Running on treadmill, 5 mins (never recorded this before, but now I will be getting team points for warming up! I do a bunch of other crap to warm up, but I'm not sure it's as quantifiable as the running.)

 

Squat:

45 x 5 x 2, 65 x 5 x 1, 95 x 3 x 1, 115 x 2 x 1, 135 x 5 x 1, 135, x 3 x 1, 135 x 2 x 1, 135 x 5 x 1

 

This was a PR, and it was heavy for me today. I had a monster headache when I arrived at the gym, and just felt a little weak and shaky at the start of the workout. I got the weight way too far forward on the second rep of the second set and almost lost it, and even though I was able to recover for one more rep, I decided to re-rack and rest before finishing that set. The last set felt heavy but okay. I'll want two more solid workouts at this weight before going up anymore.

 

Bench Press:

35 x 5 x 2, 45 x 5 x 1, 55 x 3 x 1, 65 x 2 x 1, 75 x 5 x 3

 

This was my second go at this weight, and it was tougher than last time. Again, I think I was just a bit weak today. I'll go at least more round at this weight before moving up. Also, I need to figure out someway to use the safety bars in the rack, because I am often in the gym alone on weekends, and I'm scared of getting stuck under that bar! There were at least two reps today that took everything I had. I should practice the roll of shame, and tipping the weights off, since the rack at my gym seems just impossible to configure in a way that works for my body!

 

Deadlift:

65 x 5 x 2, 85 x 5 x 1, 115 x 3 x 1, 135 x 2 x 1, 155 x 5 x 1

 

This was also a PR, creeping 5# (or .03%!) above body weight.

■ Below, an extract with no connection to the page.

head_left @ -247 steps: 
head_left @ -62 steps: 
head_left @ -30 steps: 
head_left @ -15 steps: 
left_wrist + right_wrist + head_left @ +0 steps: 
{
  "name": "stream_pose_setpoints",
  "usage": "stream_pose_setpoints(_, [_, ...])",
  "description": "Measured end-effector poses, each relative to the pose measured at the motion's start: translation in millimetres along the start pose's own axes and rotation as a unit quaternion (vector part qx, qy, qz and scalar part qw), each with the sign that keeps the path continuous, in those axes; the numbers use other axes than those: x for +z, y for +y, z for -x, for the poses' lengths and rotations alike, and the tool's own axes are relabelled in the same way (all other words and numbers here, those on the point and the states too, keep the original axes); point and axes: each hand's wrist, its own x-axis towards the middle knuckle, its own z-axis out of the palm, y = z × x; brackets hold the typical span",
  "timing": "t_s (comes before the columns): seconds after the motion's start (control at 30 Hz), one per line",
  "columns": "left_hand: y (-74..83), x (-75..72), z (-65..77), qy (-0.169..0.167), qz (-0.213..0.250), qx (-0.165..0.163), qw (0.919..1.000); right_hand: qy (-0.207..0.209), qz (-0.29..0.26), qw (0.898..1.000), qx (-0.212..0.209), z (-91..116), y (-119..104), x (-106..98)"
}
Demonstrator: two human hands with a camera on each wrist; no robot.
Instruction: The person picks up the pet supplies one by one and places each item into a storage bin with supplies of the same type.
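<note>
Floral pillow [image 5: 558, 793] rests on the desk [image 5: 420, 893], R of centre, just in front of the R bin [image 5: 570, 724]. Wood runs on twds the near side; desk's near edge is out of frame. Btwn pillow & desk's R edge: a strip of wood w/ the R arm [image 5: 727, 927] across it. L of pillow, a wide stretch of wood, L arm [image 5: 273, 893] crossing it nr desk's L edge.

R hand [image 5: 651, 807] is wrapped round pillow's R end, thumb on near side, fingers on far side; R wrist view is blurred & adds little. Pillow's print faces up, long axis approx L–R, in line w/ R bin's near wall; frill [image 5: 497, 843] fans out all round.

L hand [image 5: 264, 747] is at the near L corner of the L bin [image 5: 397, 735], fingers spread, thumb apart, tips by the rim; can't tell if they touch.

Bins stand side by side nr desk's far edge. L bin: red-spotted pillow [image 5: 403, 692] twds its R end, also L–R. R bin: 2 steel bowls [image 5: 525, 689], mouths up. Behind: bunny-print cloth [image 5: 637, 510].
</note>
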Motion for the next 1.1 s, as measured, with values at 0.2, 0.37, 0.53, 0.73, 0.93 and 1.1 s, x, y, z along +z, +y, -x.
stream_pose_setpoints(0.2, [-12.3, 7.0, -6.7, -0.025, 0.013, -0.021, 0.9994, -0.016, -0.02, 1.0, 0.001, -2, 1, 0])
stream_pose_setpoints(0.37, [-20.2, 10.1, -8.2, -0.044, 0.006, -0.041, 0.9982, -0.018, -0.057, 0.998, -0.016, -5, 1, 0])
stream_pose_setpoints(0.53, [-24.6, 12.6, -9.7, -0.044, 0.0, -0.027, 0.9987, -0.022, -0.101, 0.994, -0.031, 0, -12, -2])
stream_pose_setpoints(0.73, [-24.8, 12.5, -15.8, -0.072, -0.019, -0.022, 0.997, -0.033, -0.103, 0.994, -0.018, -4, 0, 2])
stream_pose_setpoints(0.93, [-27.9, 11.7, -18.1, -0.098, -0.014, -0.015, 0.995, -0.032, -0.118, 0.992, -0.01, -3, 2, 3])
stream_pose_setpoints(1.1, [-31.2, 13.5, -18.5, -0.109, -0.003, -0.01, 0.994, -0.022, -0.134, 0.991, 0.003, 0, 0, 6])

Not perfect form, I could tell the bar was a little too far from my shins on the first reps, and I switched to a split grip after the first two reps to finish the set. Will keep working this weight next week.

 

Swiss ball crunches:

3 x 30, with last set being lateral crossovers 

 

Moral of today's story is: a of all) eat more before going to the gym, and b of all) don't give up because sometimes the workout actually makes you feel better. My monster headache was mostly gone by the time I was half way through the bench press, and I'm glad I didn't just give up after my wobbly squats. One more rest day before the challenge starts in earnest, and I plan to enjoy it very lazily.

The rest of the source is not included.